• What needs to be done: Your task is to tally the lines of the listing containing the word "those" and report the figure alone.
== Segment start ==
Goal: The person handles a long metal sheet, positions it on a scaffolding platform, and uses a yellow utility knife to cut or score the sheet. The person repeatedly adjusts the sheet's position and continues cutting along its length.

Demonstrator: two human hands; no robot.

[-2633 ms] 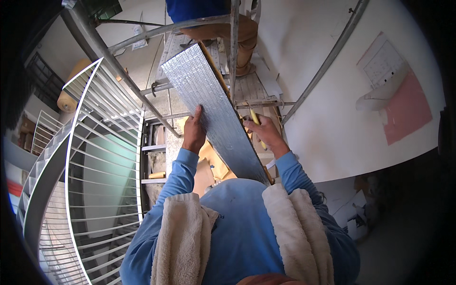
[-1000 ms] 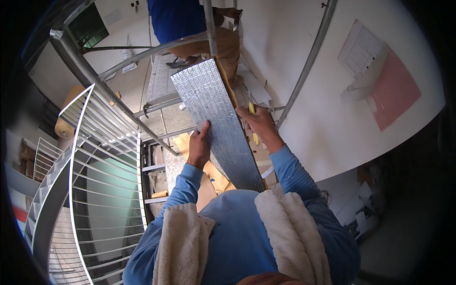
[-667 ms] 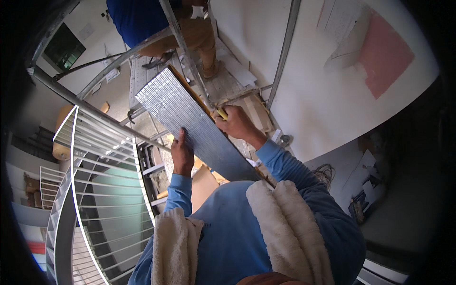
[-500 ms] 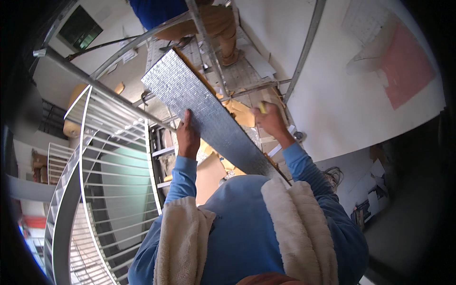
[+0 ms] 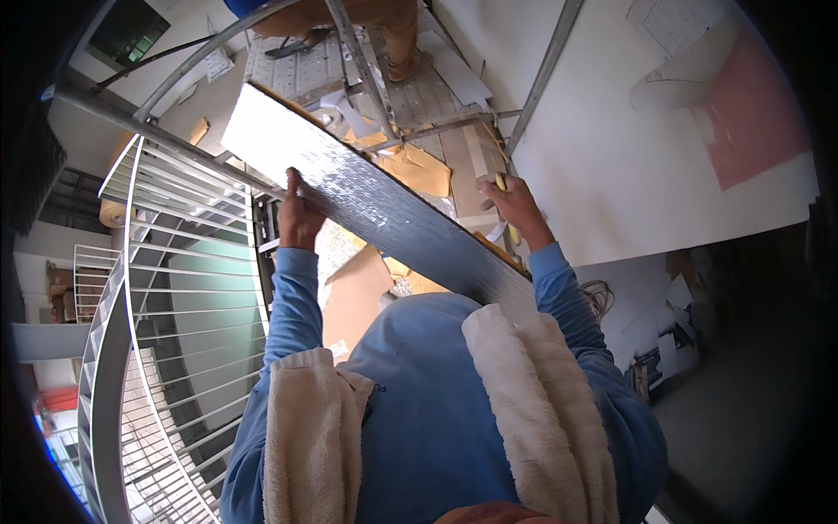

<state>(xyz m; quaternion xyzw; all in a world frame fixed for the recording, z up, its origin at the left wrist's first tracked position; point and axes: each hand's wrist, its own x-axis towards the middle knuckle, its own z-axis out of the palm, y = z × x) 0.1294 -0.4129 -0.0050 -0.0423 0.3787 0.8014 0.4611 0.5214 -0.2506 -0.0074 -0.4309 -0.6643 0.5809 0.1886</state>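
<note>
A long foil-faced insulation strip (image 5: 375, 196) slants across in front of me, from upper left down to my right side. Its silver face is up, and a yellow-brown layer shows along its far edge. My left hand (image 5: 301, 214) is closed on the strip's near edge, thumb on the foil and fingers hidden beneath. Beyond the strip's right part, my right hand (image 5: 522, 210) is closed around a slim yellow tool (image 5: 501, 182). Parts of the tool show above and below the fist; its exact kind is unclear. This hand appears apart from the foil.
Metal scaffold tubes (image 5: 362, 70) cross ahead, where another person's leg (image 5: 400, 39) stands on the perforated platform (image 5: 301, 70). Yellow insulation scraps (image 5: 419, 170) and a brown sheet (image 5: 362, 284) lie below. White railings (image 5: 196, 288) run on the left; a pale wall (image 5: 624, 131) rises on the right.
My left hand and the strip's far end have shifted left in view. My right hand has turned and moved slightly right, showing more of the yellow tool. The surroundings have also shifted in view.
</note>
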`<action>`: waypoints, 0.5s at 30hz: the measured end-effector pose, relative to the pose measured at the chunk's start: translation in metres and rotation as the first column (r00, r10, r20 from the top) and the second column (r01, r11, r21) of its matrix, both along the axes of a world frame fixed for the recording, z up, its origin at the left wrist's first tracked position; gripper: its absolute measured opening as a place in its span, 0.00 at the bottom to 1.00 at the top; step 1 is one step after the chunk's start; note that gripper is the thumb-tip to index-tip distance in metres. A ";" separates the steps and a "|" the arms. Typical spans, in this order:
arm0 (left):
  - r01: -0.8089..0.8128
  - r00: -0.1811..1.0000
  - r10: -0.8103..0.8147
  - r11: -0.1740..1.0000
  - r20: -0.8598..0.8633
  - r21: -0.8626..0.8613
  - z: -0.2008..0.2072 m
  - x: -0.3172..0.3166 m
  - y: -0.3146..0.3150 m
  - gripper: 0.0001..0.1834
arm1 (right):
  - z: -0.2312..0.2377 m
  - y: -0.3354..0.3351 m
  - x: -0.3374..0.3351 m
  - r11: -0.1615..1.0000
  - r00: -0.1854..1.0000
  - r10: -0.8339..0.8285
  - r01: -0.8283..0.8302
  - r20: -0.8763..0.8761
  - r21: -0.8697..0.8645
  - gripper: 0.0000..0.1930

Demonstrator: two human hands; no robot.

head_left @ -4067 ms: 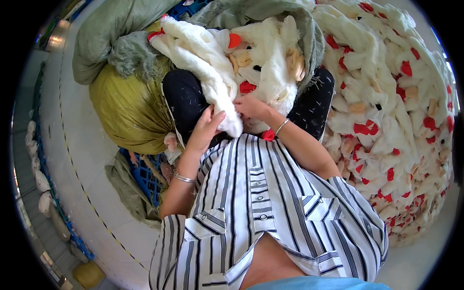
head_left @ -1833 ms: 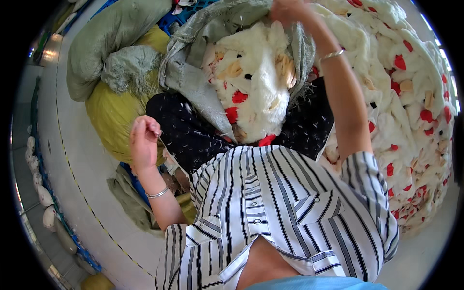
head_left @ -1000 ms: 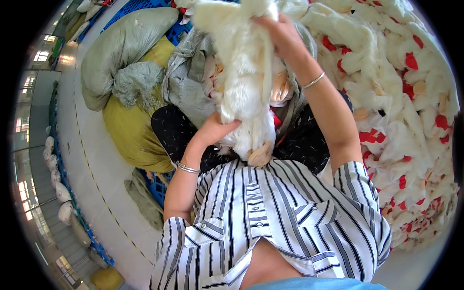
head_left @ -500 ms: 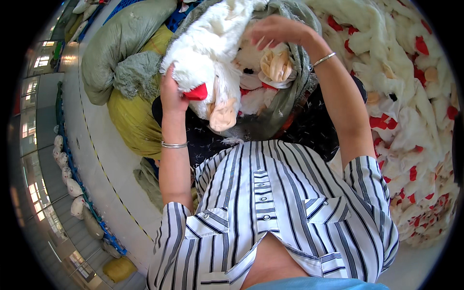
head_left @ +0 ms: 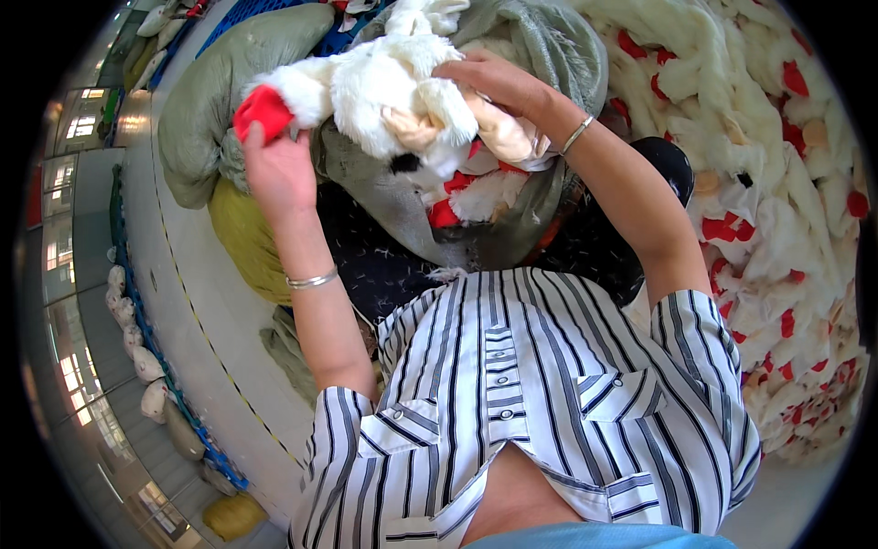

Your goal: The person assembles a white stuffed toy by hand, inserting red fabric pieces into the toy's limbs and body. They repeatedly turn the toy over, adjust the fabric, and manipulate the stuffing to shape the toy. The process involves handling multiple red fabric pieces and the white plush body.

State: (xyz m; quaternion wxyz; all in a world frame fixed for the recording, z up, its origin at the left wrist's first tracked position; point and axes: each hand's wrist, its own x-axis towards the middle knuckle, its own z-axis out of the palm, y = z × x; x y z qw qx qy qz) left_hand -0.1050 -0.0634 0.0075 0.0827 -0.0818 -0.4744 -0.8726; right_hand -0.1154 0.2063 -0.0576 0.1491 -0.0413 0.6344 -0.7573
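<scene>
A limp white furry plush toy skin (head_left: 380,96) with beige and red fabric parts is stretched out above an open grey-green woven sack (head_left: 384,197). My left hand (head_left: 282,174) grips its red end, thumb on top. At its other side my right hand (head_left: 498,82) has hold of the fur near a beige flap, though some fingertips are hidden. More white plush pieces (head_left: 489,197) with red patches lie in the sack's mouth, between my knees.
On the right is a big heap of white plush pieces (head_left: 722,174) with red bits. Filled sacks, one grey-green (head_left: 247,91) and one yellow-green (head_left: 242,242), stand on the left. Beyond them, a striped line (head_left: 197,320) runs along the pale floor.
The plush skin has swung to the left and now lies more sideways. My left hand has moved left to its red end. My right hand has come down onto the fur.
</scene>
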 end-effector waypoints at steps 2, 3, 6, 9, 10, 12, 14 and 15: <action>0.005 0.995 -0.042 0.925 -0.089 -0.379 -0.003 0.014 0.014 0.25 | 0.001 0.000 -0.002 0.998 0.998 -0.055 0.056 0.044 -0.035 0.18; -0.046 0.975 -0.100 0.785 -0.200 -0.618 -0.005 0.022 0.022 0.27 | 0.000 -0.001 -0.003 0.995 0.995 -0.071 0.076 0.069 -0.068 0.19; -0.290 0.879 -0.298 0.285 -0.372 -0.914 -0.009 0.038 0.039 0.30 | 0.007 -0.005 0.000 0.987 0.993 -0.108 0.112 0.042 -0.112 0.19; -0.064 0.954 -0.252 0.354 -0.161 -0.933 -0.009 0.040 0.047 0.26 | 0.014 -0.003 0.004 0.974 0.998 -0.013 0.027 0.064 -0.224 0.19; -0.132 0.933 -0.278 0.326 -0.229 -0.936 -0.012 0.036 0.047 0.25 | 0.015 0.000 0.005 0.961 0.996 0.041 -0.016 0.083 -0.277 0.19; -0.275 0.877 -0.324 0.266 -0.354 -0.924 -0.025 0.029 0.041 0.23 | 0.022 0.004 0.011 0.989 0.981 0.065 -0.088 -0.184 -0.122 0.19; -0.174 0.943 -0.184 0.440 -0.278 -0.881 -0.030 0.028 0.037 0.14 | 0.023 0.004 0.011 0.925 0.984 0.097 -0.143 -0.146 -0.351 0.20; -0.103 0.976 -0.116 0.505 -0.186 -0.857 -0.029 0.027 0.031 0.12 | 0.025 0.007 0.010 0.981 0.985 0.103 -0.123 -0.137 -0.152 0.23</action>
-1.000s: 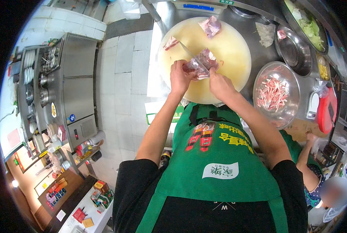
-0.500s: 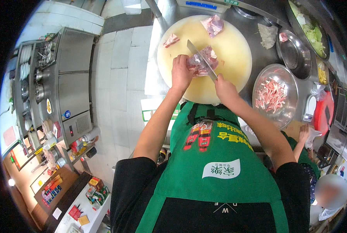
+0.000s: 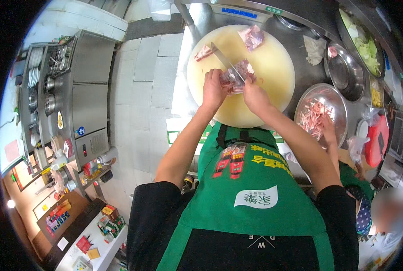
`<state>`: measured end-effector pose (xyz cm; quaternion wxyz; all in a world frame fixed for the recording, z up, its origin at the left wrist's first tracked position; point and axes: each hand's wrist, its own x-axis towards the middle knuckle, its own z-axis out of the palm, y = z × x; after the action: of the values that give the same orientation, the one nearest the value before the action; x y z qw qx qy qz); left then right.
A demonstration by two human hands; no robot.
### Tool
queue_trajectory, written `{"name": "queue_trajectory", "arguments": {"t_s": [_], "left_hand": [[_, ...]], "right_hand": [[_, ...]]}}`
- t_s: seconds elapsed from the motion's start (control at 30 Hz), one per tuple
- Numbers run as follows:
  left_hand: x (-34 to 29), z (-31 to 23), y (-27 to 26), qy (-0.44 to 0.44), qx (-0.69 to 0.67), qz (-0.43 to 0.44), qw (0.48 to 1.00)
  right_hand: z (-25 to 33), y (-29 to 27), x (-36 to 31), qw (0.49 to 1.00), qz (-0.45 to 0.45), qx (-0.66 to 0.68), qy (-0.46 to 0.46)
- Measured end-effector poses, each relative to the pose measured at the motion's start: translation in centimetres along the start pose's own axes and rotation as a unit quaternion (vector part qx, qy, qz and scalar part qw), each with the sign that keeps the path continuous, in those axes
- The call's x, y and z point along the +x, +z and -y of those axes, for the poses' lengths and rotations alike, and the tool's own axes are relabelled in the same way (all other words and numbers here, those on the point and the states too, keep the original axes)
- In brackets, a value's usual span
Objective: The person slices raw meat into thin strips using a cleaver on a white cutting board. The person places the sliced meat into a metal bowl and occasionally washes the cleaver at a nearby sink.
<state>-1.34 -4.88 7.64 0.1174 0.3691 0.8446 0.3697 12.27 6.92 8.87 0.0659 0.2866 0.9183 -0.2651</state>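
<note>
On a round, yellowish cutting board [image 3: 273, 72], my left hand [image 3: 214, 90] has its fingers curled against the left side of a chunk of raw meat [image 3: 230, 86], pinning it down. Gripped in my right hand [image 3: 255, 97] is a knife [image 3: 224, 58], its blade lying across the meat and pointing away to the far left. My right fingers hide the handle. A smaller fatty meat piece [image 3: 203, 53] rests beyond my left hand, close to the blade tip. Another raw meat piece [image 3: 252, 37] sits at the board's far edge.
Right of the board, a co-worker's hand [image 3: 328, 128] reaches into a steel bowl [image 3: 341, 101] of meat strips [image 3: 316, 115]. Behind it stand a second steel bowl [image 3: 357, 81], a crumpled cloth [image 3: 314, 50] and a pan of leafy greens [image 3: 367, 52]. A red board [image 3: 376, 140] leans farther right.
My right hand and the knife have shifted slightly left across the meat, while my left hand stays on it. The co-worker's hand has moved into the bowl of strips.
</note>
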Motion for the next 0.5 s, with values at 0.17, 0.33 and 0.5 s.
{"name": "queue_trajectory", "arguments": {"t_s": [0.17, 0.33, 0.5], "left_hand": [[-1.3, 0.0, -0.5, -0.034, -0.020, 0.001, 0.999], [-0.2, -0.1, -0.1, 0.007, 0.012, 0.014, 1.000], [0.5, 0.9, -0.1, 0.002, 0.017, 0.021, 1.000]], "right_hand": [[1.0, -2.5, -3.0, 0.997, 0.069, 0.015, 0.016], [-1.0, -0.6, -3.8, 0.998, 0.050, 0.007, 0.033], [-1.3, -1.0, -2.3, 0.999, 0.027, 0.027, -0.004]]}}
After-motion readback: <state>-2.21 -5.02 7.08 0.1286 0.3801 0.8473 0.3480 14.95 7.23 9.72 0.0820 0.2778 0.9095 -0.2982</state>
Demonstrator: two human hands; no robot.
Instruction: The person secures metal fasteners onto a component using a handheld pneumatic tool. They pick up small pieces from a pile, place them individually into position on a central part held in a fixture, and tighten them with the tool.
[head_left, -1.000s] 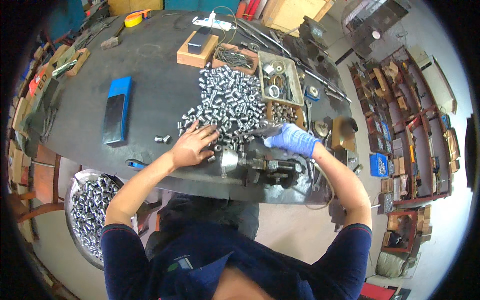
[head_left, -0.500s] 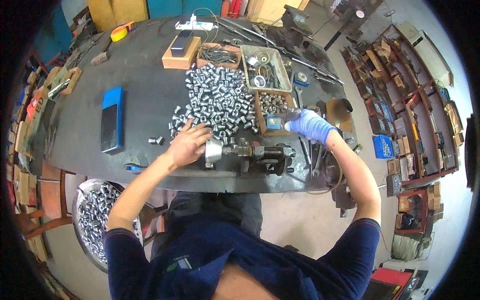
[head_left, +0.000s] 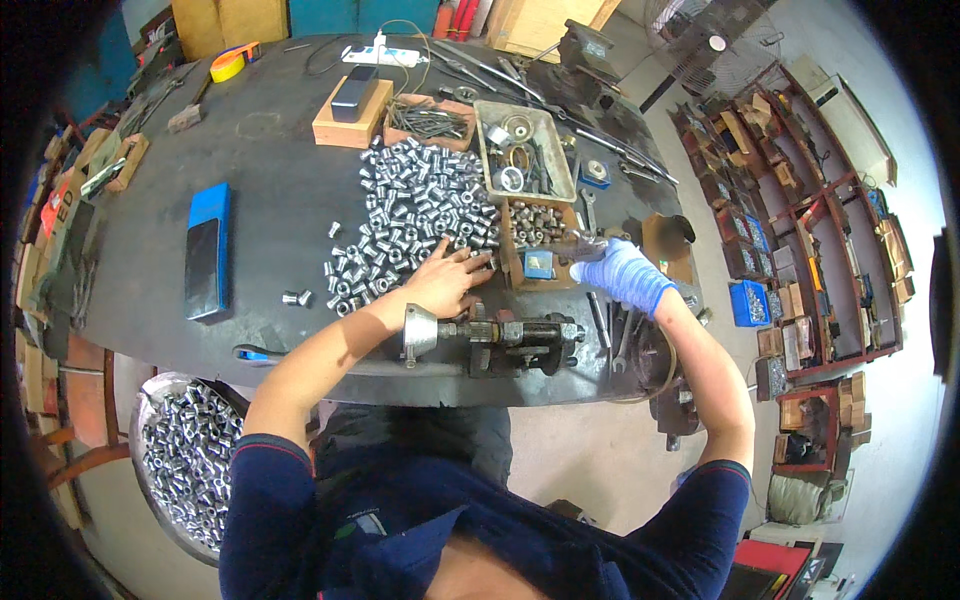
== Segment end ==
• Response for this exercise: 2